What to do: In how many lines of the listing below does "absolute" appear? Give only the figure.

Information given:
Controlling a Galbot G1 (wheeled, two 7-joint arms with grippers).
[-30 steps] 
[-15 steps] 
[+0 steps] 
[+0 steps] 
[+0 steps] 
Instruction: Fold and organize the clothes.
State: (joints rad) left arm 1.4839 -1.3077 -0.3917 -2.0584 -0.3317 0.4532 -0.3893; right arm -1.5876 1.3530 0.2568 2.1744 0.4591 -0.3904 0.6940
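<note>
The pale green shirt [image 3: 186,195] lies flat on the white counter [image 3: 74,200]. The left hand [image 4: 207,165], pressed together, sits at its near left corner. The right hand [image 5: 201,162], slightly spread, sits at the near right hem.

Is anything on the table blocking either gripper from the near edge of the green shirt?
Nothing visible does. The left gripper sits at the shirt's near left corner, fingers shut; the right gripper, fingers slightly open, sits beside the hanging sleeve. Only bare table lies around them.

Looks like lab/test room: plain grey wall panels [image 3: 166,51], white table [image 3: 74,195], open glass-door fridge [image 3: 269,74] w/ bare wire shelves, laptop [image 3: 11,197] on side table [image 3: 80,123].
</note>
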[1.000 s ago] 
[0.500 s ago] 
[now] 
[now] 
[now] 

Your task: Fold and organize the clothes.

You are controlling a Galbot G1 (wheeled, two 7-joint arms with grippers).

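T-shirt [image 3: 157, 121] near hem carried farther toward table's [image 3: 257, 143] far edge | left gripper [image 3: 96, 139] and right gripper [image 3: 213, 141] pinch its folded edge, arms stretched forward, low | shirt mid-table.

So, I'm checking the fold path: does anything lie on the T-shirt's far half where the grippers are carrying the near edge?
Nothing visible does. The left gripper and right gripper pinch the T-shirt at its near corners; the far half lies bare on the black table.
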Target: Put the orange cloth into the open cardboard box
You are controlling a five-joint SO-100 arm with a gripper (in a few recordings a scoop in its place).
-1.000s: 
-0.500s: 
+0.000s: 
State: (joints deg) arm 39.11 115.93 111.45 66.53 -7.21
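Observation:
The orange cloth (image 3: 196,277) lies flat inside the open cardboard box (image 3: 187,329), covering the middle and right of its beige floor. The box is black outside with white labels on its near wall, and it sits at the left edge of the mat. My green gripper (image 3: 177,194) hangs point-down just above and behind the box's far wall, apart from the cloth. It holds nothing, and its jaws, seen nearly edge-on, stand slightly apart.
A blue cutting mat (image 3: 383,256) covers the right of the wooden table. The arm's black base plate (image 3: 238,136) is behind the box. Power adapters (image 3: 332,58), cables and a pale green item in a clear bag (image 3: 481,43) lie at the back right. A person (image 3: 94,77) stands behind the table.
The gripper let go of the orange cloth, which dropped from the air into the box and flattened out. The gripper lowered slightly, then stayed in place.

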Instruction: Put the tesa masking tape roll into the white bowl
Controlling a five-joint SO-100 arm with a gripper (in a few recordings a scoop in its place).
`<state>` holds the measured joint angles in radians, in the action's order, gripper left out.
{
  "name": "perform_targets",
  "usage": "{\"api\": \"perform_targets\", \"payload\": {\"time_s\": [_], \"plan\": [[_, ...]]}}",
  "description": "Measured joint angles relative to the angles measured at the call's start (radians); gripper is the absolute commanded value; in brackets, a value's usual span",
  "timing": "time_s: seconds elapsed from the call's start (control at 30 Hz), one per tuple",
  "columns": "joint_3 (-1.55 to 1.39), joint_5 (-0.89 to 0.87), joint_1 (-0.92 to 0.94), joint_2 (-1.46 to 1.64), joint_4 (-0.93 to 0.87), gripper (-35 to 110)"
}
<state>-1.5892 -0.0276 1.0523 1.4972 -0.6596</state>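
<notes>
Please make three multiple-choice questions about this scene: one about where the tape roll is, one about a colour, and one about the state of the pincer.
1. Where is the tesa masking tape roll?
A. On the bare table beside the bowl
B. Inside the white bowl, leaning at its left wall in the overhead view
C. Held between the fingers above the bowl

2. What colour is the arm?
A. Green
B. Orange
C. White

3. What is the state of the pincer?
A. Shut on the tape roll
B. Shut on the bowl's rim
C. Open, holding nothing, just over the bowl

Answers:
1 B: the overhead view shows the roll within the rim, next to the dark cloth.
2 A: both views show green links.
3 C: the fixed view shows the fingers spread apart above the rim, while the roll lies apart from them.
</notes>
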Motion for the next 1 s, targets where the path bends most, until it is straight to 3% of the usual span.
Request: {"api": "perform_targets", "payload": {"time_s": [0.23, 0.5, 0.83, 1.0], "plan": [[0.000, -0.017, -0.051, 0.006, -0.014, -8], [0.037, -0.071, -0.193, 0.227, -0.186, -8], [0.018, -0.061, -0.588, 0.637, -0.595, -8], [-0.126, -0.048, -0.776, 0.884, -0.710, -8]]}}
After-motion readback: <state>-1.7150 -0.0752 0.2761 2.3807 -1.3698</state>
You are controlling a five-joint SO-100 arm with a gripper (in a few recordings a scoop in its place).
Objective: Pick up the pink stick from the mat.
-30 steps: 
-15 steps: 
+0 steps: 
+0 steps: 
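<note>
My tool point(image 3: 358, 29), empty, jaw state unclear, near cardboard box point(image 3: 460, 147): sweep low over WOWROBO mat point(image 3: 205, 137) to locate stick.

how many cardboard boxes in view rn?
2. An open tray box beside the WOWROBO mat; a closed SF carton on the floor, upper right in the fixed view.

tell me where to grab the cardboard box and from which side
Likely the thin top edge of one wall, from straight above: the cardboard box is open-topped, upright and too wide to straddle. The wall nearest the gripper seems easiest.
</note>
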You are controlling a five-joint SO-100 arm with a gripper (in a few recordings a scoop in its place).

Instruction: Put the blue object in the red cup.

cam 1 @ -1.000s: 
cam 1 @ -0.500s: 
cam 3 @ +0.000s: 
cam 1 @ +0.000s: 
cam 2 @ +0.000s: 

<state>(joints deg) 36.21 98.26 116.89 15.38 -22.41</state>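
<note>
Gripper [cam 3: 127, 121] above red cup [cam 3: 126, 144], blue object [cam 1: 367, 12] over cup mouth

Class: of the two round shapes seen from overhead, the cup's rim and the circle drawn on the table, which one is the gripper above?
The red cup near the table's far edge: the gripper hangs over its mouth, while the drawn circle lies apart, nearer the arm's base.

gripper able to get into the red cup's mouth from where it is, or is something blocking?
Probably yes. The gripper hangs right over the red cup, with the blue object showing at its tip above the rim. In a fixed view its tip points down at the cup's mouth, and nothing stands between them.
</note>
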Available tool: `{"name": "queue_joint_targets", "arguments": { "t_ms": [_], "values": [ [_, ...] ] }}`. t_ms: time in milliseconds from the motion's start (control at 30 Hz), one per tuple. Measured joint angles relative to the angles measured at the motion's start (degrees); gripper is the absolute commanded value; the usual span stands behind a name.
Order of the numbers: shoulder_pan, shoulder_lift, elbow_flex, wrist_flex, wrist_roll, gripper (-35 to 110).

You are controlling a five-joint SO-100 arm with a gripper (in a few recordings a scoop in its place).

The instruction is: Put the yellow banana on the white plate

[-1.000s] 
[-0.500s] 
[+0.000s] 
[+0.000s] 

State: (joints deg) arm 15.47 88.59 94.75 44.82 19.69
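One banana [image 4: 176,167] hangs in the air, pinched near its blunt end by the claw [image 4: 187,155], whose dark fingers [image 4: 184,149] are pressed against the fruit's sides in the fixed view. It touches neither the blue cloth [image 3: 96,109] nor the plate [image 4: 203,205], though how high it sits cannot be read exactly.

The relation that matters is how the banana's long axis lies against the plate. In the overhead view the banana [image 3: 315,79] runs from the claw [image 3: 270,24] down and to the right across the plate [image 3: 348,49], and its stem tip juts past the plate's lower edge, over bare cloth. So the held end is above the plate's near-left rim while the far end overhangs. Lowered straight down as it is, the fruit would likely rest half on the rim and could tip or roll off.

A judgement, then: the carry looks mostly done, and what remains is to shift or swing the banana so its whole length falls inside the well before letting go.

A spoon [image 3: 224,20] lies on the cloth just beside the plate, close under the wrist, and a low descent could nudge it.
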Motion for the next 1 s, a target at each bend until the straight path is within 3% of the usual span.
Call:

Task response: 2